Spoken like someone that’s never played the game, and the closest he’s gotten to one is his TV screen.
The role of the “enforcer” at the NHL level was never to fight for fighting’s sake. Their role was to protect the skill players on his own team. There were too many cheap shots being taken against the skill guys, with the only consequence being a 2-minute (or sometimes 5-minute) trip to the sin-bin. The presence of the enforcer is to provide an incentive to the cheap-shot player to keep it clean.

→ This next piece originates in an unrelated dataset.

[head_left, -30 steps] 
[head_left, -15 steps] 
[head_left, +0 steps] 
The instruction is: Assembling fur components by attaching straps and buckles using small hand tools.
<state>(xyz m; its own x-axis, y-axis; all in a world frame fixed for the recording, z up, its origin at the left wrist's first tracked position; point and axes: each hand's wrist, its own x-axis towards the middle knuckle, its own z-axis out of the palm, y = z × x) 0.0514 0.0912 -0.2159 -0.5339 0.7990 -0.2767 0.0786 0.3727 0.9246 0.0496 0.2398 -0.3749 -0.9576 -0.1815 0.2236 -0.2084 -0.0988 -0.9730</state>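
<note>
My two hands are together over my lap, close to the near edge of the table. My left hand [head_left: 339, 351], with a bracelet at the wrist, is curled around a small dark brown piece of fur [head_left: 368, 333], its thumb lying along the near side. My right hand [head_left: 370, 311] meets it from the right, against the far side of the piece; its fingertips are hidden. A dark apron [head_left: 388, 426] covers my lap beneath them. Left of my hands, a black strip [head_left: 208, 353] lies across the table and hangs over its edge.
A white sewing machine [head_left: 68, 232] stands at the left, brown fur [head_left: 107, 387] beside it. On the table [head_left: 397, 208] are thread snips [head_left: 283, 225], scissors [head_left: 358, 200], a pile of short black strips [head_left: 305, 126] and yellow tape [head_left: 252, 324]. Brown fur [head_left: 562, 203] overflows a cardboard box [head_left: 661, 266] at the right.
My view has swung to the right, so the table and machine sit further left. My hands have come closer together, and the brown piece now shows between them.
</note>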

Some teams still have one or more, and some of those guys have talent too. Take, for example, Tom Wilson of the Washington Caps. The guy is huge, has at least some skill (with a knack for scoring goals) and protects guys like Backstrom & Ovechkin (not that the Great 8 needs much protection). But the other side of the coin is that Wilson also has a knack for cheap-shots himself, and often hits to hurt. Guys like him are the reason other teams need to come with someone of similar size - as a counterbalance, if nothing else.
As others have noted, the game has evolved a lot since the “Broad Street Bullies” of the 70’s, and teams are younger, faster, and more skillful. So you can’t fill your 4th line with goons any longer - at least not if you want to win. It will continue to evolve, and I don’t see it going backwards.
From what I can tell, the true “enforcer” only came into existence in the 1970s — with the combination of increasingly skilled players, the post-1967 expansion of the NHL, and the establishment of the WHA as a competing league. This resulted in a massive increase in roster spots at the highest levels of professional hockey, which meant there was plenty of room in the game for minimally skilled baboons who would have been working in mines or steel mills before the 1967 expansion.
The proliferation of U.S.-born and European players that began in the 1980s slowly pushed those marginal players out of the game.